What has four wings and flies? a garbage truck! that's it mister! you just lost your brain priviliges! i'm so cold, i can use my nose drippings as chopsticks. well, it may be stupid, but it's also dumb. moss always points to civilization. see, no one says cool anymore. that's such an old person thing. now we say coral, as in that nose job is so coral. you can't fool me. i listen to public radio! it's a vast swirling wonderland of sparkling white pleasure. let it fill your senses with cascading fluffy pillows of excitement, and comfort, as you've never felt before. plankton: 1% evil, 99% hot gas. who you callin' pinhead?! insurance is what i need for a crabby patty. don't we look vicious and bloodthirsty? try one of those radioactive sludge balls you call food? next, i suppose you'll want me to go square-dancing with patrick! can't have dirty garbage! more soup for your arm pit? yeah, uhh... i'm with the pet hospital down the street and i understand you have a dying animal on the premises... we don't really have these powers! the powers are in the costumes. why else would we wear underwear over our pants? either you (a) put the dime in me pants, (b) put the dime in me pants, or (c) put the dime in me pants! i'm mad. i can't see my forehead. the boy cries you a sweater of tears... and you kill him. holographic meatloaf? my favorite! i'll tell you the story of the ugly barnacle. there once was an ugly barnacle. he was so ugly, everybody died. the end. they don't call me cheeks for nothing. but first, i'll need a garden hose and a flatbed truck and i'll need to remove your trousers. did you order twenty cases of... ripped pants?! that song was so righteous! would you...sign my pants? how 'bout some soup on your best day ever? i'll never forget your one-hundred-percent all-secret patty, secretly assembled with undersea cheese, pickles, lettuce, tomato, onion, all secretly steaming between two fluffy seaweed sea buns. i'm cheating, mrs. puff! i'm cheating! it's okay, spongebob! you can cheat! cheat that way!.

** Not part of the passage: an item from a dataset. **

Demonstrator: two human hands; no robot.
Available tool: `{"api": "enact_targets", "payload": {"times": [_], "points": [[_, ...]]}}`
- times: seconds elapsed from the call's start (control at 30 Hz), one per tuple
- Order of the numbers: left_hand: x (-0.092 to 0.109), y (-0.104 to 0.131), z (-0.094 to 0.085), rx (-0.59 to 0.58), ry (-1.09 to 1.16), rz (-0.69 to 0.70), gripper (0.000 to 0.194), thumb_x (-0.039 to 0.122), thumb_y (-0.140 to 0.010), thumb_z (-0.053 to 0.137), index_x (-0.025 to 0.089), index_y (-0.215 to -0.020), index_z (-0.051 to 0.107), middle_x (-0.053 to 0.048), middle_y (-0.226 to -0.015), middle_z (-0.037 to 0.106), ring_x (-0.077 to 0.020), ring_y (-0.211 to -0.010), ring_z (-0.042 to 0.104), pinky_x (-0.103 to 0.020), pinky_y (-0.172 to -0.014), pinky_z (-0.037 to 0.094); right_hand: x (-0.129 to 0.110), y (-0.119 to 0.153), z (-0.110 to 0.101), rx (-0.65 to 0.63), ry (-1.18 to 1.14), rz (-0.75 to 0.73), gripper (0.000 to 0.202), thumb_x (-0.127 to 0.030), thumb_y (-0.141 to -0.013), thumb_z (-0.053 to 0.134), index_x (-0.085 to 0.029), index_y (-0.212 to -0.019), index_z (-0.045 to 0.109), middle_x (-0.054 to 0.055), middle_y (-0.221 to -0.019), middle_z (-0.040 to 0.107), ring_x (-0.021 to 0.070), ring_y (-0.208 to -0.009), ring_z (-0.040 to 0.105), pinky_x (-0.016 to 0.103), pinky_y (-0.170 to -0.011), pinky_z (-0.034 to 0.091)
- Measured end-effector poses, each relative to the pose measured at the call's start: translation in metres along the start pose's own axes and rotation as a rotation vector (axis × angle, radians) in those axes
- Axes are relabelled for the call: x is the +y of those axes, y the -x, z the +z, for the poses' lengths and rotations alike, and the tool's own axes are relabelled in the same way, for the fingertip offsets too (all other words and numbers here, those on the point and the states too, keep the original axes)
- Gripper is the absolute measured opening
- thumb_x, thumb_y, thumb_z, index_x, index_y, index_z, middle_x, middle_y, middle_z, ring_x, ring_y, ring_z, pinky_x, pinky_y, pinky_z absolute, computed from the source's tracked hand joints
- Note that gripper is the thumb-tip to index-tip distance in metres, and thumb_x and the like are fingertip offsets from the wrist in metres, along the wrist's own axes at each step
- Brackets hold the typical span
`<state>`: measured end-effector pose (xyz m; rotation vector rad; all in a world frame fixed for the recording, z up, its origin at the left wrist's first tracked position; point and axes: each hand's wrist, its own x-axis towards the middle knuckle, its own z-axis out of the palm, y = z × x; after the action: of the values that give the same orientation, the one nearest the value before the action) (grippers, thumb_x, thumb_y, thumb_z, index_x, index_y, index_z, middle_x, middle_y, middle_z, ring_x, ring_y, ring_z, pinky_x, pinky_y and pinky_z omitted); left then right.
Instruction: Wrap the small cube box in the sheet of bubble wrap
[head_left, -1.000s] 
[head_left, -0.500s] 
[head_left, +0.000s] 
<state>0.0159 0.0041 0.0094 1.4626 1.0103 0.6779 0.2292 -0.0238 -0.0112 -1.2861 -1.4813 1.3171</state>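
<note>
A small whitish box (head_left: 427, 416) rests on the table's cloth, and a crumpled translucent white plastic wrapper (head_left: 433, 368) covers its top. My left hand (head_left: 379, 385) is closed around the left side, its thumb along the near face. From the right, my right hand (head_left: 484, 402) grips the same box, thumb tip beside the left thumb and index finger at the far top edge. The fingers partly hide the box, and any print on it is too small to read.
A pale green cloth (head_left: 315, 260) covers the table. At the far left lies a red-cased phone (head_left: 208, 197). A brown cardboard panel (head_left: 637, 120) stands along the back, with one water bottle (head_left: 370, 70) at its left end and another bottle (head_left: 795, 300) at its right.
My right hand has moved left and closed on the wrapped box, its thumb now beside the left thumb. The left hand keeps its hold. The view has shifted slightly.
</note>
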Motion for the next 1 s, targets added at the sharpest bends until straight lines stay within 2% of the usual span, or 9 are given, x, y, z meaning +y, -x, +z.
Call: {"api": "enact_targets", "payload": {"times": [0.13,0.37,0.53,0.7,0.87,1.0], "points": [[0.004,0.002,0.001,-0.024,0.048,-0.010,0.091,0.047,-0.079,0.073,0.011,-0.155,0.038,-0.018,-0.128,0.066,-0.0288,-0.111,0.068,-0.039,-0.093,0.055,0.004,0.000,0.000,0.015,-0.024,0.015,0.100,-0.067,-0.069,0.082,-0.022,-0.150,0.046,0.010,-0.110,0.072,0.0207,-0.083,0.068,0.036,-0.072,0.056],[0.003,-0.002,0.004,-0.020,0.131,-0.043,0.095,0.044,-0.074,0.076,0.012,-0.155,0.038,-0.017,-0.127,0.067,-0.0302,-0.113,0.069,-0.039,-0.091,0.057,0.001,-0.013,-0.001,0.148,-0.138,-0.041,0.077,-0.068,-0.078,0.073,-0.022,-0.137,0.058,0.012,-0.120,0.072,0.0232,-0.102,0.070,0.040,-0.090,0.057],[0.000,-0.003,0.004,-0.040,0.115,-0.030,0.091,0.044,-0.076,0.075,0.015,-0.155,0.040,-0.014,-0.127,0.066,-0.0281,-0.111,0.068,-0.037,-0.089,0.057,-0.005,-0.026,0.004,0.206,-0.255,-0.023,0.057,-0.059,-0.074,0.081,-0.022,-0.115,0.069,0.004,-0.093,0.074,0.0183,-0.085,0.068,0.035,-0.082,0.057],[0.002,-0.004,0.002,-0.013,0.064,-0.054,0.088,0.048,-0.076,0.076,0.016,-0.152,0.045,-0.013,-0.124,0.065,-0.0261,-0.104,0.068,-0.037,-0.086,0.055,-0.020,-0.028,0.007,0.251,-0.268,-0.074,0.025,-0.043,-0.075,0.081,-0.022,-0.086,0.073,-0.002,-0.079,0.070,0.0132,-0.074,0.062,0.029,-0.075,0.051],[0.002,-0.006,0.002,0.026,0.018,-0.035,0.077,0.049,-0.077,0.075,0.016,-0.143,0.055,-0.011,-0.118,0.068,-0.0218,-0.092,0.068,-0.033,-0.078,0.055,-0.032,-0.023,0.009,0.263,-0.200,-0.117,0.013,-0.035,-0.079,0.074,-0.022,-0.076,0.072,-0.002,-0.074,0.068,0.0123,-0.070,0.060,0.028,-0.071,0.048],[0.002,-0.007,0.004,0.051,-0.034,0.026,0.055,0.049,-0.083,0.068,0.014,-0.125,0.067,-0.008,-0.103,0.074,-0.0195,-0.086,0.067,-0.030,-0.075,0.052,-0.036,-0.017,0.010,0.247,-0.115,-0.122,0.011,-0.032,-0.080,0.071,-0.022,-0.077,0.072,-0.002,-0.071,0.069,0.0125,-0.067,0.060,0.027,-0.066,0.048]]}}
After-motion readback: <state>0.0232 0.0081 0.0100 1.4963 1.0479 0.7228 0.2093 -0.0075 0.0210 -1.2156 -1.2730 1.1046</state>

Patrick! you forgot how to eat again! come on, we'll get the funnel. you're a man now, spongebob, and it's time you started acting like one. we're in squidwards body, no wonder it smells funny in here. i am the master at kara-tay. see, no one says cool anymore. that's such an old person thing. now we say coral, as in that nose job is so coral. don't we look vicious and bloodthirsty? oh my god! a floating shopping list! ahhh! ... pants ripped off. huh? someone call the police, there's a pants thief on the loose did i patrick? did i? or did your criminal mind hypnotize me to steal it? soap... soap... what is soap? yeah, uhh... i'm with the pet hospital down the street and i understand you have a dying animal on the premises... we don't really have these powers! the powers are in the costumes. why else would we wear underwear over our pants? my ice cream! it's alive! aaaahhhhhhh! will you please stop leaving your undergarments on my front lawn? i'm mad. i can't see my forehead. i wumbo, you wumbo, he she we wumbo. wumboing, wumbology, the study of wumbo! it's first grade spongebob! do you smell it? that smell. a kind of smelly smell. the smelly smell that smells... smelly. hear me krabs, when i discover your formula for krabby patties, i'll run you out of business! i went to college!.